Wilson did not care for how the infarction had robbed House of many pleasures in life, nor how the Vicodin had joined in to cripple him still further. There was, however, a single, significant upside to the whole hearing loss situation.
This upside occurred about six months after House had got his hearing aids. It had taken House a couple of weeks to adjust to using them, but Wilson had realised things were going to be ok the moment he'd caught sight of Cuddy accosting House outside the clinic. She'd been yelling at him about charting or clinic hours or something, and in response, House had simply pulled his hearing aids out of his ears and walked away with a smirk, leaving Cuddy gaping in frustration behind him. Since then, things had returned near enough to normality that Wilson had felt it safe to leave PPTH for a three week lecture tour of the west coast. It had been a good trip, but by the time he landed back at Newark all he wanted was to sit on House's couch, drink crappy beer and catch up on all the hospital gossip.
Wilson hauled his suitcase over the threshold of 221B, catching sight of House in the kitchen.
"Hey," he called, dumping his bag and coat and heading across the living room. "I'm back.
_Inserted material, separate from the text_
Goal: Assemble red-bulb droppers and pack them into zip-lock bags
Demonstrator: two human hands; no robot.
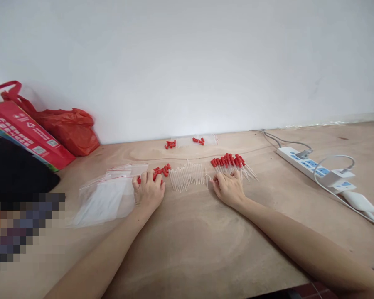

Miss me?"
House, turning towards Wilson, didn't answer. There was a slight frown on his face, quickly chased off by something that Wilson nearly didn't recognise thanks to its rarity: apprehension.
"Really?" House asked, somewhat nonsensically.
Wilson huffed out a laugh. "Uh… yes?"
Leaving his cane behind, House took two quick steps towards him and kissed him.
Wilson felt House's strong left hand gripping his waist, and his right – oh, his right was cupping his jaw and Wilson opened his mouth easily to it and, what the hell, that was what House's tongue felt like.
It was undeniably nice, but Wilson couldn't help but think he'd missed a page or two of the script. He swallowed and reluctantly pulled away. Sucked in a breath. House's face was an inch from his. Wilson could trace every line, every mole, every follicle of hair.
"House – what are you doing?"
House's throat bobbed and he drew back. "You said – kiss me."
Wilson shut his eyes and then opened them again. He wasn't sure if he should be trying to suppress the idiotic grin that was threatening to burst across his features. He caught House's hand where it had dropped from his waist and held it.
"No, I said – I said 'miss me?'."
"Oh." House's jaw worked, and then he frowned, indignant. "Why the hell did you say 'yes', then?"
"Because I said 'I'm back' and you said 'Really?' Yes, I'm really back. Honestly, it was touch and go, escaping the wilds of California."
House gave a rare smile. Wilson watched as his gaze fell to their hands, still joined.
"How long have you wanted to do that?" Wilson asked.
House shrugged and glanced up at him briefly.
"Since about two seconds after a bottle of Maker's Mark shattered thirty square feet of antique leaded glass over a bar full of boring doctors with terrible jukebox etiquette."
Wilson did grin then.
"I don't want to talk about it," House warned. "In fact, talking is banned from now on."
And with that, he bent and kissed Wilson again.